The Great Horse Manure Crisis

The Great Horse Manure Crisis

London in 1900 had 11,000 horse-powered cabs. There were also several thousand buses, each of which required 12 horses per day, a total of more than 50,000 horses. A horse on average produces 25 lbs. of manure per day, which comes to 1.1M lbs. of manure per day just for London. Consequently, the streets of nineteenth-century cities were covered with horse manure.

Writing in the Times of London in 1894, one writer estimated that in 50 years every street in London would be buried under nine feet of manure.

As we know, this did not happen, because of innovators like Henry Ford introducing the horseless carriage. Now we have to deal with CO2.

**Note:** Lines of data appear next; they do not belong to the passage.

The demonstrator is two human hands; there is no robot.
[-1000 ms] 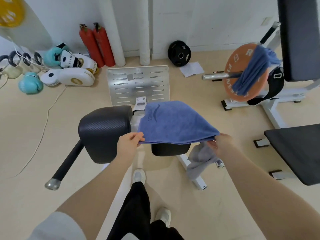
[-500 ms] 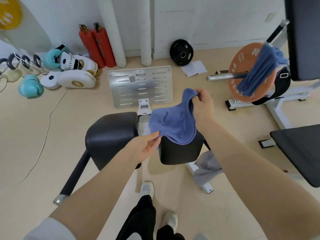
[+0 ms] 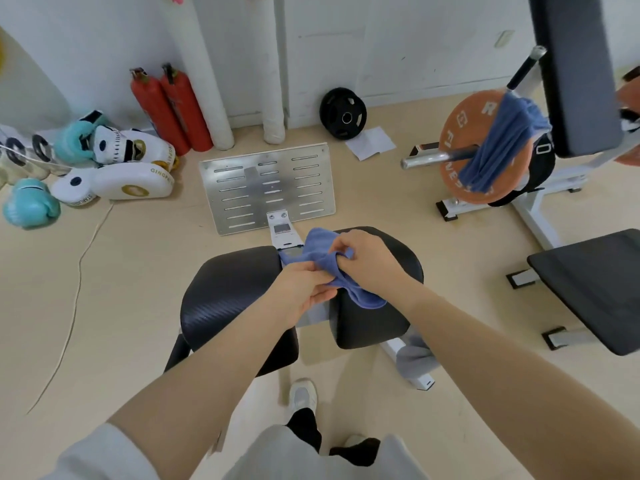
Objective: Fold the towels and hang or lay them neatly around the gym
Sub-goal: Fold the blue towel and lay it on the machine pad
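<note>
My left hand (image 3: 304, 289) and right hand (image 3: 367, 261) had met at frame centre, both pinching the blue towel (image 3: 325, 261) over the black roller pads (image 3: 235, 292). A second earlier I held it spread wide; now it was bunched small, so I judged the fold nearly finished and ready to lay down.

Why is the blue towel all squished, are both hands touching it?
Touching. The head view shows the left hand and right hand both gripping the bunched blue towel, fingers curled into it.
</note>
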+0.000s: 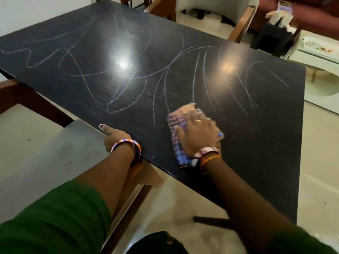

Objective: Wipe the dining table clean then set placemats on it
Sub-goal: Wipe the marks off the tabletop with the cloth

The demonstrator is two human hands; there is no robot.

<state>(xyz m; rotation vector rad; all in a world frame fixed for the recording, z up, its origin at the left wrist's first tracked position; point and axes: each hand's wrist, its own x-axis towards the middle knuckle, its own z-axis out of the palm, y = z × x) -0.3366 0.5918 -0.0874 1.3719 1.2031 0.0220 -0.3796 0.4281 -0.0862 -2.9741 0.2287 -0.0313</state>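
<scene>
Wiping is underway, and there's plenty left. Nearest the camera, the left hand (114, 137) hooks over the near edge of the counter (256, 143), thumb lying on top and the other fingers curled under the edge out of sight, so it's bracing on the counter. Just beside it along that edge, the right hand (199, 132) lies flat with fingers spread on a checked cloth (176, 131), pressing it onto the dark top. The cloth is blurred, and I can't tell if any fingertips are tucked around it.

Beyond the cloth, white scribbles (128, 79) loop over most of the counter to its far side; two glare spots sit among them. The strip right around the cloth looks a bit cleaner, but that's my read. No placemats in view anywhere.

What could go sideways, I reckon:
- With a flat palm and no real grip, the cloth could bunch or slip out on a fast stroke.
- A dry cloth might just smear the marks into a haze, and the glare would hide it.
- The far side of the counter looks like a stretch from here, so marks there could get missed without walking round.
- Laying mats over leftover dust would dirty them.

Past the counter stands a chair (216, 8), well apart from the cloth.
</scene>
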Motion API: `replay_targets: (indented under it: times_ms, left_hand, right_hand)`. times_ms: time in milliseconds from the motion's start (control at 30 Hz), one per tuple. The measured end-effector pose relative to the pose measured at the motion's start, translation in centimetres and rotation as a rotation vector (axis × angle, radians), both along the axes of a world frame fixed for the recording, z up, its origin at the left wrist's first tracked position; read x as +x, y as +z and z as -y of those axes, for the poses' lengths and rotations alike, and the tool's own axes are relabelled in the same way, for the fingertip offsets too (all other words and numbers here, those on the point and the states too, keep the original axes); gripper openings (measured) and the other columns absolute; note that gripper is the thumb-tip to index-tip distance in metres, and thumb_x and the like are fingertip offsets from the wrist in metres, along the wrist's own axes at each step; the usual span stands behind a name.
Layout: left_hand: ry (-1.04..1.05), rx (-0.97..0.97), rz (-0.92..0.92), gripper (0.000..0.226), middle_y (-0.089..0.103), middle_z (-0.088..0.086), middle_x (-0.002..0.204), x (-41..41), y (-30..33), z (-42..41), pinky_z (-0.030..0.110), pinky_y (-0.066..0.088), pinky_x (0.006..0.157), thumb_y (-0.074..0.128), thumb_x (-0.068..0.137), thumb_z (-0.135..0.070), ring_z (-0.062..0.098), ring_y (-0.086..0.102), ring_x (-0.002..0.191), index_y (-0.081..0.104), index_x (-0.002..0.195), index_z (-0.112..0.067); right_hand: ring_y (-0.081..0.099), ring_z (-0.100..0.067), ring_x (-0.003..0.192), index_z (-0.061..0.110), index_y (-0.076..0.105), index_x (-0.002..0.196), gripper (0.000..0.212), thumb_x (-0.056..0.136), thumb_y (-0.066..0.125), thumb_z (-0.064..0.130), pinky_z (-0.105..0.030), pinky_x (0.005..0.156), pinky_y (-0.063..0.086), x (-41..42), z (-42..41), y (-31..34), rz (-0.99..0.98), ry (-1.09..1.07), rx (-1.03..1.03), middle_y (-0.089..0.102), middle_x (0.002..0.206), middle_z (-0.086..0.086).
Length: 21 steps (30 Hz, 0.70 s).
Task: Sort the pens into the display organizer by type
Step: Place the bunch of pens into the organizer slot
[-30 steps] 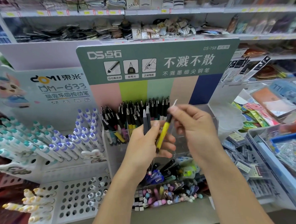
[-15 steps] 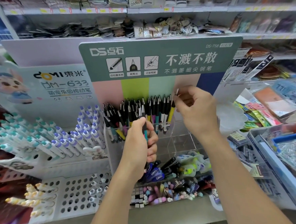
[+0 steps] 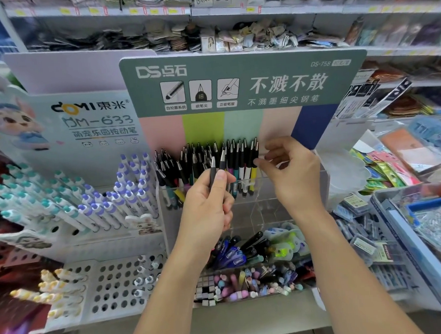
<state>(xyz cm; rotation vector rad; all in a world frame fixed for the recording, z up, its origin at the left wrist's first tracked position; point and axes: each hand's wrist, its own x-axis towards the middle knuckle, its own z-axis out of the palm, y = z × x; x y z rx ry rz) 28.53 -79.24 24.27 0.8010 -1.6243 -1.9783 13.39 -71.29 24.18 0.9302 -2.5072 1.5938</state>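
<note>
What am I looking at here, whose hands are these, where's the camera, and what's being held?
No machine here: these are a person's two bare hands, filmed by one wide-angle camera worn on their head, looking forward and down at a shop counter.

The left hand grips two dark pens, their metal tips pointing up. The right hand holds nothing; its fingers reach toward a yellow pen standing at the right end of a row of pens in the clear organizer. Whether they touch it, I cannot tell.

Behind stands a green sign. Below the organizer, a tray holds mixed pens and small items. To the left, white pens with teal and purple caps sit in a holed rack.
</note>
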Motion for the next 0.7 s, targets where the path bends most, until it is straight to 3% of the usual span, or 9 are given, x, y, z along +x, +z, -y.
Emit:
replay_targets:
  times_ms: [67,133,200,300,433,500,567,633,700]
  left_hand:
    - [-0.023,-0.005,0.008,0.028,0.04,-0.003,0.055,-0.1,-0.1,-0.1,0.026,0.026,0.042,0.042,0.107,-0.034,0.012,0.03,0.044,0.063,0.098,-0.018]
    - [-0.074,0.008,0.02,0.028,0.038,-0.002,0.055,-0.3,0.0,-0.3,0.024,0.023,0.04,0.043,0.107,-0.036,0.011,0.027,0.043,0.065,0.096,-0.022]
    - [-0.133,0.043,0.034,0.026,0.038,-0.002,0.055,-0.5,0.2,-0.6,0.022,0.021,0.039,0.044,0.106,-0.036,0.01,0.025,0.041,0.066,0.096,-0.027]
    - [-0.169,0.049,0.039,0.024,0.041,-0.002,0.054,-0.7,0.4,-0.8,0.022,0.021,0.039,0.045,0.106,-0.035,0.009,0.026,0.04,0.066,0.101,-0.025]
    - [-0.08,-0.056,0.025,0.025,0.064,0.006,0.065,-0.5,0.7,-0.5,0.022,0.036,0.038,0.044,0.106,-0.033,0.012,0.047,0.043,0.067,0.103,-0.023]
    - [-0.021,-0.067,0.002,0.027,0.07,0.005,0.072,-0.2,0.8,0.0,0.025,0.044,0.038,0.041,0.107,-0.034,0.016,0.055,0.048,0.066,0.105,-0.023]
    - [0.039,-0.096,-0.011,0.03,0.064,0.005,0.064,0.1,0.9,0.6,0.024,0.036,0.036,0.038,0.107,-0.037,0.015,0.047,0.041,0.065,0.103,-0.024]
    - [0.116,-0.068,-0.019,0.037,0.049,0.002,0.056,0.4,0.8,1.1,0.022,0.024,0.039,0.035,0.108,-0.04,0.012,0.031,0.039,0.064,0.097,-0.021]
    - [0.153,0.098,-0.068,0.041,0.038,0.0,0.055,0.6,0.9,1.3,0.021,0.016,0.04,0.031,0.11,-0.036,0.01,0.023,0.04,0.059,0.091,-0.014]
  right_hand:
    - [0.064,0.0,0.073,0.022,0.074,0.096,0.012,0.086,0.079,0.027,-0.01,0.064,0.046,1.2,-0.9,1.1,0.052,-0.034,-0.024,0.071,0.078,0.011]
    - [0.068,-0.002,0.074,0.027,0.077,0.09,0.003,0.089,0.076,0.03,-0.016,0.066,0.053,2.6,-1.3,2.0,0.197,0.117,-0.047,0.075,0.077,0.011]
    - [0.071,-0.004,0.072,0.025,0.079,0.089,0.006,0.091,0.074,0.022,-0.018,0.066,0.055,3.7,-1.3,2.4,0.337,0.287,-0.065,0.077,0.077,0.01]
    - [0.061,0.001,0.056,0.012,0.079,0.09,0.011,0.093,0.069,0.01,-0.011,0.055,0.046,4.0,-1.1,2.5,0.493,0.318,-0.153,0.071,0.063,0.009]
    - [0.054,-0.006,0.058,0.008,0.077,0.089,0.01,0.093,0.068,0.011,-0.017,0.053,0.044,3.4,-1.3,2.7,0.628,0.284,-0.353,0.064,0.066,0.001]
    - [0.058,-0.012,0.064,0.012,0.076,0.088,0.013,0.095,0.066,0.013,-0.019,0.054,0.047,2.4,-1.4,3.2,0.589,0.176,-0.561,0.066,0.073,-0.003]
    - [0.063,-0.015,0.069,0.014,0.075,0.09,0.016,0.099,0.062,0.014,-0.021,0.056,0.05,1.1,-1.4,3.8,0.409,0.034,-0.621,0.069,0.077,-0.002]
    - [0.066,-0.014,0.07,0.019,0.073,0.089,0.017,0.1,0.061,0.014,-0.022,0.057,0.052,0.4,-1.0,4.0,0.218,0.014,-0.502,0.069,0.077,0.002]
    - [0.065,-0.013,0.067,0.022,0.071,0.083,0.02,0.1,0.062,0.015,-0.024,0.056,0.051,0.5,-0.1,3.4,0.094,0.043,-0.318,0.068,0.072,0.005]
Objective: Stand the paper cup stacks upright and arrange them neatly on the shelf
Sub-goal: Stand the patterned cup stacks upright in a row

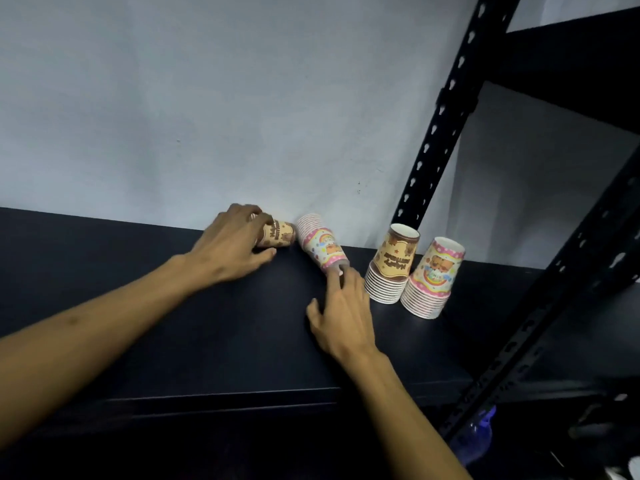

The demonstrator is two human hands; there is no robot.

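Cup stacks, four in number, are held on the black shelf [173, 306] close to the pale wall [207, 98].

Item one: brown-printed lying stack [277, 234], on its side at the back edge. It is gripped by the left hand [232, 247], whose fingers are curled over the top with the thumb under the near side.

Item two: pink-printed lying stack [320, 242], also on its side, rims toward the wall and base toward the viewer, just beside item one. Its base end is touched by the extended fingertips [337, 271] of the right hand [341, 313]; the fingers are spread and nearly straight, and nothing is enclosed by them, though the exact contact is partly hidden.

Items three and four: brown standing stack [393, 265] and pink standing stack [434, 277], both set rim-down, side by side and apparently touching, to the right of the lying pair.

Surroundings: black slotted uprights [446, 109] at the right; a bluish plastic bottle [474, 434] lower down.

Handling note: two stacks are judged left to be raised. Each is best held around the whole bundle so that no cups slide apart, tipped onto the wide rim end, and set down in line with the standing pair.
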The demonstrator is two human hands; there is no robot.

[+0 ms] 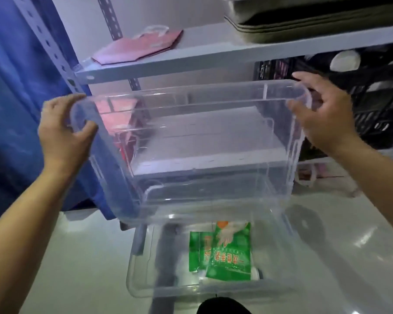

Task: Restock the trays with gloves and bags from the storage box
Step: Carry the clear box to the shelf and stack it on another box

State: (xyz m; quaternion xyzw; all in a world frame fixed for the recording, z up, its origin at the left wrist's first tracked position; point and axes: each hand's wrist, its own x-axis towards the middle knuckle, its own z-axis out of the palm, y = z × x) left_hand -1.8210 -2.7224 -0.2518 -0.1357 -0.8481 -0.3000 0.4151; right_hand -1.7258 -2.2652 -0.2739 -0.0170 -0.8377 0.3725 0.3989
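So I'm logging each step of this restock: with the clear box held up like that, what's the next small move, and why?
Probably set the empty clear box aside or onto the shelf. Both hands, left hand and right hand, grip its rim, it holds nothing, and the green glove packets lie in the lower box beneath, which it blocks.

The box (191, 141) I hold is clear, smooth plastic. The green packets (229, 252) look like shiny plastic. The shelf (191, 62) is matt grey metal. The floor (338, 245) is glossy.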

For some time Moore’s law seems to be in danger. We are reaching the physical limitations of increasing transistor density on the silicon. Are we in trouble? Is the computer age is ending?

If history repeats itself, probably not. Some type of new disruptive technology is on the way to completely change the game. It may be the memristor, quantum computer, optical chip, nanotechnology or something else. The only certain thing we can expect is that we will be surprised sooner or later. Clayton Christensen’s books capture the nature of disruptive innovation really well.

For IT the disruption is both invigorating and scary, we struggle with comprehending exponential changes with linear thinking

Today we deal with social platforms, the cloud, mobile technologies, bid data, and others. Tomorrow we will have the internet of things, reality will be augmented, and we will be interacting with the gadgets using gestures. Disruptive technologies remove the complexity on the front end but often increase IT support complexity and vulnerability on the back-end. These vulnerabilities related to data integrity, availability and confidentiality.

Is this really relevant for your IT shop? Probably it is. Especially if you are making significant IT investments for the long term like building a data center or implementing ERP or content management.

So, when you go to work on Monday, think about the upcoming disruptions and check that you have fresh technology road maps aligned with your business strategy. And it always makes sense to query the IT world’s Oracles of Delphi, the powerful foretellers and future makers, the IT analyst firms.